La operación, que barrió los teléfonos inteligentes de los jóvenes europeos y estadounidenses entre mayo y septiembre, fue una obra maestra de ingeniería social. Los estrategas rusos, utilizando una plataforma china (lo que en sí mismo demuestra la alianza entre estos regímenes), inocularon el virus del «pacifismo blando». No había hoces, martillos ni retratos de Putin. En su lugar, había una estética sad vibes, música melancólica y chantaje emocional.

La narrativa principal que inundó la red era: «Esta es la guerra de los boomers». La propaganda rusa, disfrazada de preocupación por la salud mental y la ecología, transmitía un mensaje sencillo: «¿Por qué tienes que morir por los errores de viejos políticos trajeados?», «¿Por qué tu vida tiene que desperdiciarse en una trinchera por las ambiciones de otros?». Durante el verano, cuando en Europa, en respuesta al colapso del paraguas protector de Estados Unidos, se empezó a debatir tímidamente sobre la necesidad de restablecer el servicio militar obligatorio o la formación de reservistas, TikTok estalló en histeria.

No era el pacifismo que conocemos de la época de los hippies o de las protestas contra la guerra de Vietnam. Aquel tenía una base ideológica, a veces ingenua, pero moral.
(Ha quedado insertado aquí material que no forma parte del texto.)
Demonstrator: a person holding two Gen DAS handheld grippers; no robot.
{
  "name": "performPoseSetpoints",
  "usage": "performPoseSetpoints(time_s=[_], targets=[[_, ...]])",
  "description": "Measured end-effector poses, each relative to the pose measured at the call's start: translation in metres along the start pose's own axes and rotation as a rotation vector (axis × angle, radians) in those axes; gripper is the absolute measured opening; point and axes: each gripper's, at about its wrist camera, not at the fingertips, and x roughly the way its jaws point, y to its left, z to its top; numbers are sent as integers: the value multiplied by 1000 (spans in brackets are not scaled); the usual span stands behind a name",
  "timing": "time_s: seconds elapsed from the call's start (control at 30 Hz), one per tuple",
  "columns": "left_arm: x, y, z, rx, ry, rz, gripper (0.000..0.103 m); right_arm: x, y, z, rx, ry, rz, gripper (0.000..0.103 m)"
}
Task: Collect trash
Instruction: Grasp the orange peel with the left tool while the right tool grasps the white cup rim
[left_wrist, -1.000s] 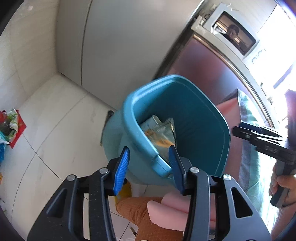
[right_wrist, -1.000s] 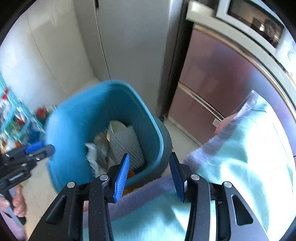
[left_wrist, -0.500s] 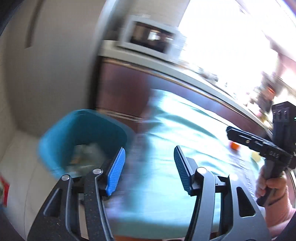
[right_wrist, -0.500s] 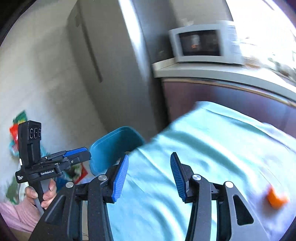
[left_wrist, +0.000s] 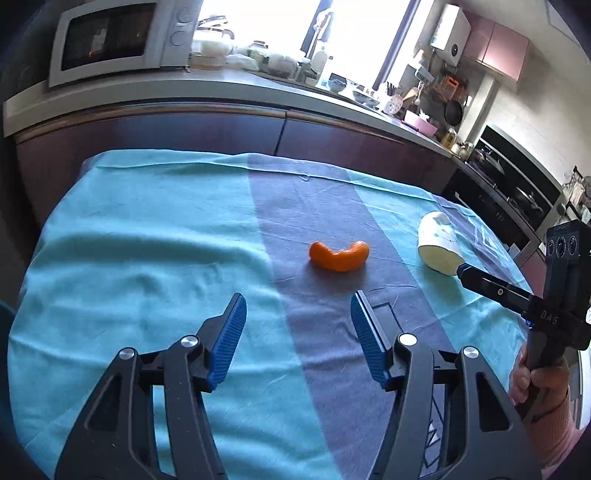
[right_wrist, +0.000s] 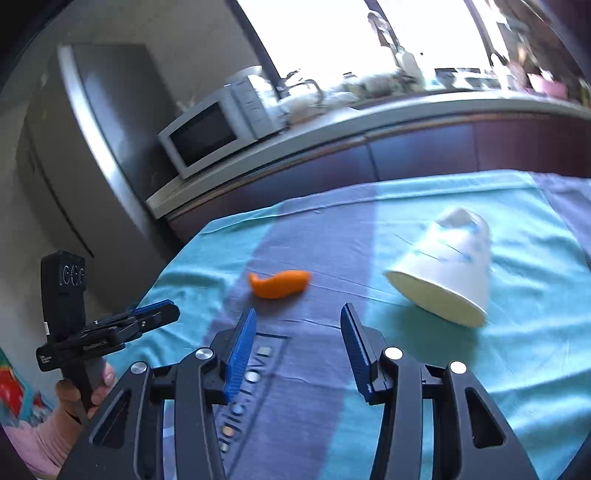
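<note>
- From the left wrist: the left tongs (left_wrist: 297, 308) hang over the cloth-covered counter (left_wrist: 147, 236), blue pads well apart, nothing between them; they have just been spreading wider.
- An orange peel (left_wrist: 339, 255) lies on the dark stripe of the cloth, just beyond the tips and a little to the right.
- Farther right a paper cup (left_wrist: 439, 244) lies tipped on its side, mouth toward the near edge.
- At the right edge a hand (left_wrist: 537, 380) holds the right tongs, whose black tip reaches close to the cup; whether it touches I cannot tell.
- A microwave (left_wrist: 110, 37) sits on the far worktop at the upper left.
- From the right wrist: the right tongs (right_wrist: 297, 312) stand partly open and empty, having eased apart slightly.
- The peel (right_wrist: 279, 283) lies just ahead of the left pad; the cup (right_wrist: 443, 266), somewhat blurred, lies to the right, rim toward us.
- At the left a hand (right_wrist: 83, 387) grips the left tongs (right_wrist: 159, 314) near the cloth's left edge.
- Behind stand the microwave (right_wrist: 210, 133) and a tall grey refrigerator (right_wrist: 92, 129).
</note>
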Motion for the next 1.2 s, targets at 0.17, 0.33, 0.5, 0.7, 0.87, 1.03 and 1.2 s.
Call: performPoseSetpoints(time_s=[0.17, 0.33, 0.5, 0.7, 0.87, 1.03, 1.2], targets=[[41, -32, 19, 72, 45, 16, 62, 9, -36, 3, 130, -18, 28, 46], [69, -48, 31, 115, 87, 39, 65, 11, -55, 6, 205, -41, 38, 46], [80, -52, 36, 147, 115, 42, 66, 11, -71, 11, 255, -68, 47, 45], [93, -62, 34, 196, 152, 46, 45, 12, -85, 14, 293, -73, 43, 35], [88, -66, 31, 200, 151, 41, 31, 16, -86, 15, 296, -67, 48, 14], [83, -69, 24, 201, 141, 32, 26, 13, -79, 17, 258, -78, 58, 5], [72, -68, 18, 181, 131, 17, 23, 12, -64, 17, 200, -75, 65, 3]])
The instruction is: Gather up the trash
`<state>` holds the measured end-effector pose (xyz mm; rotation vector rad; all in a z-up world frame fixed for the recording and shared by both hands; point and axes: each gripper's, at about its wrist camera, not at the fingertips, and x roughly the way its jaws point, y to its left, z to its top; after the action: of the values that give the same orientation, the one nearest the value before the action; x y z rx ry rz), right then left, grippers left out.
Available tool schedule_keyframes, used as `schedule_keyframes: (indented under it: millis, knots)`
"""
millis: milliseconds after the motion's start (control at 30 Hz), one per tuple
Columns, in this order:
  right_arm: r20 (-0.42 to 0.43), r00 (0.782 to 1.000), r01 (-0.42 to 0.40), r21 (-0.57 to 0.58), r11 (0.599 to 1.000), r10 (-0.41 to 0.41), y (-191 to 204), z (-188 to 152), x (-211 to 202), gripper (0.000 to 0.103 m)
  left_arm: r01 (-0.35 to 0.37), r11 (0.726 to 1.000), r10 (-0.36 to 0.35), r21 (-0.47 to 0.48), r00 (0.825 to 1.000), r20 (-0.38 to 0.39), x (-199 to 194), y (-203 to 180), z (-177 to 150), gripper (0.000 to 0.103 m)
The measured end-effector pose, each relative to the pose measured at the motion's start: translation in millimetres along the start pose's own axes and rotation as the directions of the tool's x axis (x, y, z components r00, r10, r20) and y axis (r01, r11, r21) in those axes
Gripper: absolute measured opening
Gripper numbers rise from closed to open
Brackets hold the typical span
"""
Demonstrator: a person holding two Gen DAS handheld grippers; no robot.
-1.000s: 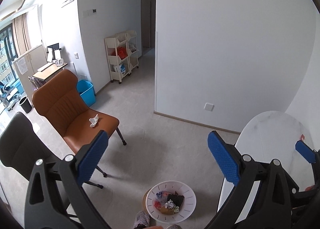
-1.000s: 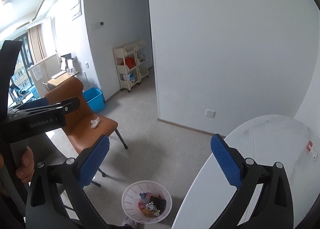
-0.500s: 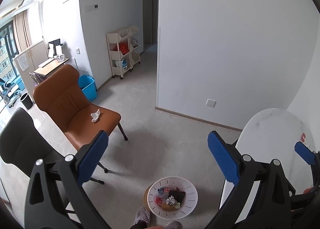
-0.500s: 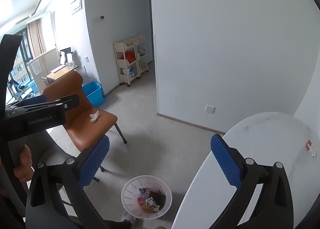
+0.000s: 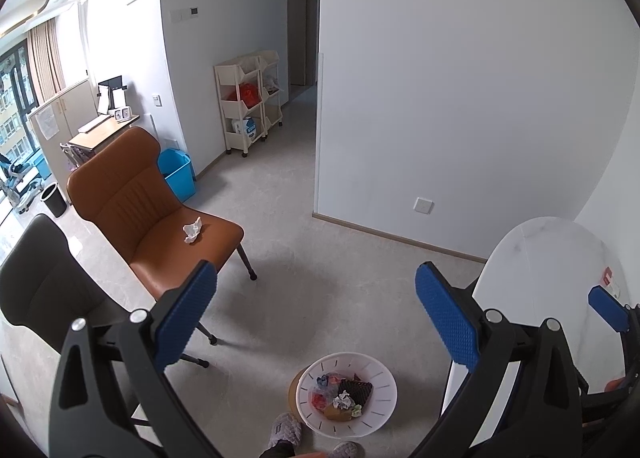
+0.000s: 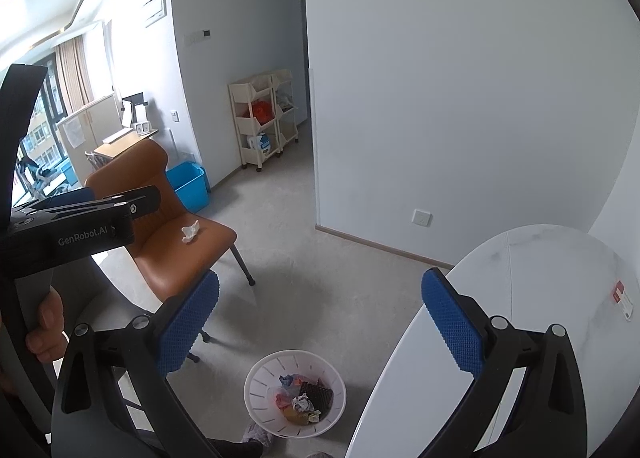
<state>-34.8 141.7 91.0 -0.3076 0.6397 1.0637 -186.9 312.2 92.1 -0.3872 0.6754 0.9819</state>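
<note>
A crumpled white tissue (image 5: 192, 229) lies on the seat of an orange chair (image 5: 132, 194); it also shows in the right wrist view (image 6: 190, 231). A white trash basket (image 5: 384, 420) with several pieces of trash stands on the floor below, also in the right wrist view (image 6: 258, 414). My left gripper (image 5: 316, 316) is open and empty, held high above the floor. My right gripper (image 6: 320, 322) is open and empty, beside the white table.
A white marble table (image 6: 520, 322) fills the lower right. A dark chair (image 5: 36, 282) stands left of the orange one. A blue bin (image 5: 178, 174) and cream shelf carts (image 5: 250, 98) stand by the far wall. A wall corner (image 5: 318, 138) juts out ahead.
Both views have shifted slightly; the chair and basket sit a little further right and higher in the frames. Both grippers stay open and empty.
</note>
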Motion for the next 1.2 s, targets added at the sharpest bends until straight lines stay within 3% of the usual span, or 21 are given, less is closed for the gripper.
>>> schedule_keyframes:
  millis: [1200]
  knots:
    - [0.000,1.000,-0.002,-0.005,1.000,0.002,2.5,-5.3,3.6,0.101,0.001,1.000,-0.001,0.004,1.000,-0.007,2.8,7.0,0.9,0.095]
El pacifismo de TikTok en 2025 es narcisista. Es un pacifismo basado en el culto al «yo». «Mi salud mental», «mi comodidad», «mi carrera». Rusia, un Estado totalitario que tritura a sus propios jóvenes de 18 años en una picadora de carne cerca de Járkov, promueve en Occidente un individualismo extremo. Convence a los jóvenes franceses, alemanes y polacos de que negarse a defender la patria es la forma más elevada de cuidarse a uno mismo. Que la deserción es «autocuidado».
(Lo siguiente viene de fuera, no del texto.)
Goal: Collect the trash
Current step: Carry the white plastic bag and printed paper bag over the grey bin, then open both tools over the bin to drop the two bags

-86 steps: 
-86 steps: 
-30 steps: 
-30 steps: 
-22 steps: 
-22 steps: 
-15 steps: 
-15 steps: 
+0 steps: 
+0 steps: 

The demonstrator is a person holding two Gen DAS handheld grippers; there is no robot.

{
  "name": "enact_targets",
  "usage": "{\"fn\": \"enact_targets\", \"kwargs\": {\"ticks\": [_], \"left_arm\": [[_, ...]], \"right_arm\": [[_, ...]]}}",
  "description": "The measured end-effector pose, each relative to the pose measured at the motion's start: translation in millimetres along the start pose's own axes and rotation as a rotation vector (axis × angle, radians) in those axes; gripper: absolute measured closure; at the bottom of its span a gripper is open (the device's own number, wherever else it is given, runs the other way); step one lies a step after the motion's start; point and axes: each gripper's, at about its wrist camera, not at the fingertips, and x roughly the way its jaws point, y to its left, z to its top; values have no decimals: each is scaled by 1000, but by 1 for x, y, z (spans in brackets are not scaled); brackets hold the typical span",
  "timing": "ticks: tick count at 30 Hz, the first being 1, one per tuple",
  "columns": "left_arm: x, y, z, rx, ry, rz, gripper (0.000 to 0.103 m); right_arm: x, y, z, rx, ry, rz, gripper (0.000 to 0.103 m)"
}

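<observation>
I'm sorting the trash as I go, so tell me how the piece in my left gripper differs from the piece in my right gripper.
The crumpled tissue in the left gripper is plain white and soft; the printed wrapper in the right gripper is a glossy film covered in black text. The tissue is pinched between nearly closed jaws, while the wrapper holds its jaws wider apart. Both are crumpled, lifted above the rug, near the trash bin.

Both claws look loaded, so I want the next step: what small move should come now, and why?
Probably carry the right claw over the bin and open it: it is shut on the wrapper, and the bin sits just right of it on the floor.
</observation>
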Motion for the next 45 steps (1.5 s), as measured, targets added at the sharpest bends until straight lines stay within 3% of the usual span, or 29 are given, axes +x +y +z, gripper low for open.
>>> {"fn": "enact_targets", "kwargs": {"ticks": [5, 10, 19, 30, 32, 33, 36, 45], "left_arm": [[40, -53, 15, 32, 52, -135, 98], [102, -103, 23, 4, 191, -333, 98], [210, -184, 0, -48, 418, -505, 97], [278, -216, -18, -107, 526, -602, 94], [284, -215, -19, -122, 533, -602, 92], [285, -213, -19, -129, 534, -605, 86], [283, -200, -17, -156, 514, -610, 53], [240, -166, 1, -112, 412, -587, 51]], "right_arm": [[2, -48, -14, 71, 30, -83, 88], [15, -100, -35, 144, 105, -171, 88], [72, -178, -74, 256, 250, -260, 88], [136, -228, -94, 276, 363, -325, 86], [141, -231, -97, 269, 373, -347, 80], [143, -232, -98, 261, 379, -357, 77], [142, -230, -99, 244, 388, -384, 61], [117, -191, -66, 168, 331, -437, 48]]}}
Los influencers —algunos de ellos son agentes cínicos pagados por intermediarios de Dubái, pero la mayoría son simplemente «idiotas útiles» que persiguen los clics— comenzaron a promover masivamente contenidos antisistema. La guerra en Ucrania se presentó no como un choque entre la civilización y la barbarie, sino como un «conflicto por los recursos» en el que «ambas partes son malas» y las únicas víctimas son el planeta (porque los tanques emiten CO2) y los jóvenes.
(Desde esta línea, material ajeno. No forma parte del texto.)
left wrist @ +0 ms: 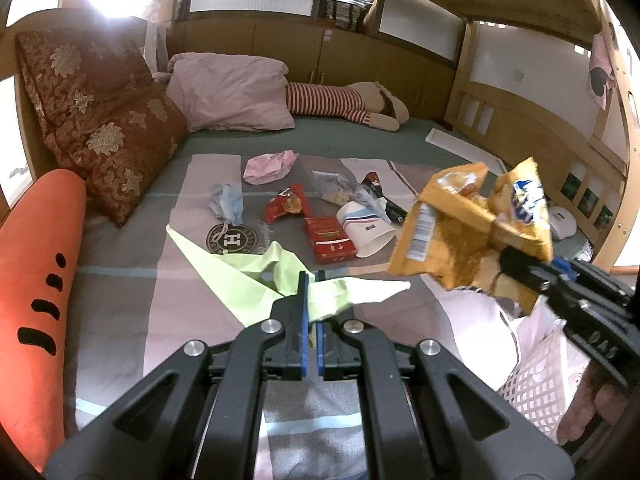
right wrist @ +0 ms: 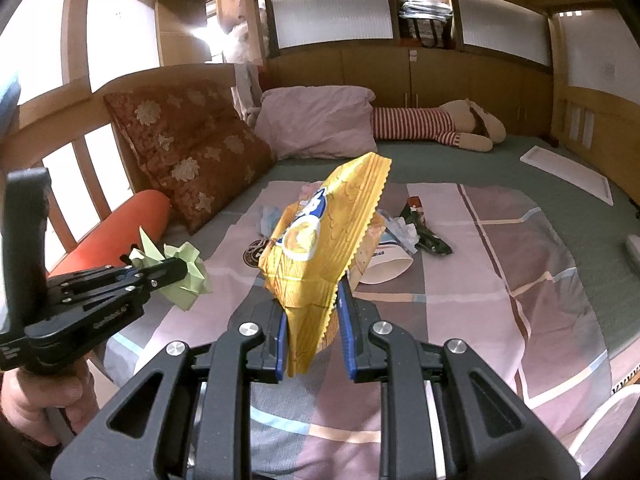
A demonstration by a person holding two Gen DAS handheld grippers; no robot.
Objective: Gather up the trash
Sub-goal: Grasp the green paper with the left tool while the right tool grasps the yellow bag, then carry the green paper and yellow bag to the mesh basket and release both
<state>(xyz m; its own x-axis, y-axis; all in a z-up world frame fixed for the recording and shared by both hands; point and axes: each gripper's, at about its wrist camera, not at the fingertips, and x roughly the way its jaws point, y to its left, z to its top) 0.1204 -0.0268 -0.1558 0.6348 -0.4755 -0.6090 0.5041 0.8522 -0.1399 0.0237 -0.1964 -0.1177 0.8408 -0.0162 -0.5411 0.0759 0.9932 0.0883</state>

Las consecuencias son devastadoras. Las encuestas realizadas en septiembre de 2025 en los países de Europa occidental mostraron una drástica caída del apoyo a la OTAN en el grupo de edad de 18 a 29 años. No es una casualidad. Es el resultado del lavado de cerebro. Nos enfrentamos a una generación que ha sido convencida de que el Estado-nación es una reliquia del pasado y que la obligación de defenderlo es una forma de esclavitud.

Para el Kremlin, es una situación ideal. No necesitan derrotar militarmente a la OTAN. Basta con criar en Occidente a una generación que, al ver un tanque, no empuñe las armas, sino el teléfono, para grabar una story sobre lo mucho que teme y lo injusto que es todo.

El hedor al que me refería al principio es el olor de la podredumbre. El propietario chino del algoritmo potencia con precisión aquellos contenidos que dividen, debilitan y desmovilizan a las sociedades occidentales, al tiempo que bloquea o corta el alcance de aquellos que intentan explicar qué es la amenaza rusa. Es una alianza de autocracias contra nuestro futuro.

Como boomer, lo veo con horror. Veo cómo Rusia está creando una «quinta columna» no con comunistas ideológicos, como en el siglo XX, sino con niños perdidos e hiperestimulados a los que se les ha convencido de que la cobardía es una virtud y la ignorancia es libertad. Si no encontramos la manera de hacerles llegar la verdad, de explicarles que su «comodidad» solo existe porque alguien más sostiene un rifle en la frontera oriental, perderemos esta guerra. No en el frente, sino en los teléfonos inteligentes de nuestros propios hijos.